Au sud de la région nommée Sputnik, dans la plaine de Tombaugh regio, on peut observer des cellules de glace bordées les massifs montagneux de Hillary et Norgay (vraisemblablement constituée de glace d’eau) et s’insinuer jusque dans des cratères d’impact encore visibles dans la région sombre et plus ancienne de la ceinture équatoriale. L’un d’eux, partiellement rempli, s’étend sur 50 km
Des glaces récentes qui glissent comme les glaciers terrestres
Autre merveille dévoilée vendredi 24 juillet : de nouvelles images détaillées de la plaine baptisée Spoutnik, située dans la partie ouest du « Cœur », nommé désormais Tombaugh Regio. Les chercheurs ont décrit une surface en mouvement avec des couches de glace qui semblent couler. « On avait seulement vu des surfaces comme celles-là sur des mondes actifs comme la Terre et Mars » a déclaré à leurs sujets John Spencer (SwRI). Les images et spectres collectés par l’instrument Ralph témoignent de dépôts relativement récents et uniques de glace de monoxyde de carbone. De la glace d’azote et de méthane a également été détectée, dans des proportions variables.
Comme cela a déjà été évoqué, la plaine glaciaire apparait relativement jeune (100 millions d’années au maximum) car pas un cratère d’impact n’est visible.

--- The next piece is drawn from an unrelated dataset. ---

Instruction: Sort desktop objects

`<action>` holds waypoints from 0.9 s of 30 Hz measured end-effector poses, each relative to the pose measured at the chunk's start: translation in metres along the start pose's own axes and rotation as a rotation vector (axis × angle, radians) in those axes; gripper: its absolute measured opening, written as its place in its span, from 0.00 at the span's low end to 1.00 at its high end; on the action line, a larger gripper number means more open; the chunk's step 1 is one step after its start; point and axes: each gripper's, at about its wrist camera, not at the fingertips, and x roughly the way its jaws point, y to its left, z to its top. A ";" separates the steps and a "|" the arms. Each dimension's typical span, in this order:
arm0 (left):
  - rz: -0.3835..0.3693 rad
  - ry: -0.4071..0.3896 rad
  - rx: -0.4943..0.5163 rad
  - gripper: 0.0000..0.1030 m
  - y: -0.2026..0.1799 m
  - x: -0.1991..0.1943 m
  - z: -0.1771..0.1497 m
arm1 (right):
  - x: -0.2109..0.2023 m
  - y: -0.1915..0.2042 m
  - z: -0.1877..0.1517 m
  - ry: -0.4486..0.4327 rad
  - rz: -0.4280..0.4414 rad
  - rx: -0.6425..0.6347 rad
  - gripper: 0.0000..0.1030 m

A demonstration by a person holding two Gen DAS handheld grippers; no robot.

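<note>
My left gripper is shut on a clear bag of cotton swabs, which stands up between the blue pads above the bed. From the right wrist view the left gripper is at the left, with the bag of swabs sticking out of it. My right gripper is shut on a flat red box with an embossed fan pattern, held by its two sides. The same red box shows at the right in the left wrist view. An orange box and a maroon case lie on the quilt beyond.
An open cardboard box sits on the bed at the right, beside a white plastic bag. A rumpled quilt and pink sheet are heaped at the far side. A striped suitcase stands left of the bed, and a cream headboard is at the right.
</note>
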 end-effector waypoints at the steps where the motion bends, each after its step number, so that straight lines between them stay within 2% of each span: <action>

Les rares à être observé, sont en lisière au sud de cette région survolée par New Horizons. On les découvre en partie emplis de glace… « Dans la région méridionale du Cœur, adjacent aux sombres régions équatoriales, les terrains anciens et très cratérisés ont été plus envahis par de nouveaux dépôts de glaces » a commenté le chef adjoint de l’équipe de géologie et géophysique de la mission, Bill McKinnon (université Washington de Saint-Louis). « À la température minimale de Pluton de – 234 °C, ces glaces peuvent glisser comme un glacier ».
L’atmosphère, essentiellement composée d’azote, de Pluton s’échappe continuellement, et cela depuis ses origines, il y a 4,5 milliards d’années. Son Cœur saigne de la glace. Les chercheurs ignorent encore de quelle façon cela se produit. Mais ces observations témoignent à nouveau d’un monde actif et complexe qui n’a de cesse de changer au fil de ses saisons calées sur son orbite de plus de 247 ans. On est loin d’un corps figé par le froid qui règne dans cette région du Système solaire, endormi, voire éteint, comme on pourrait se le figurer.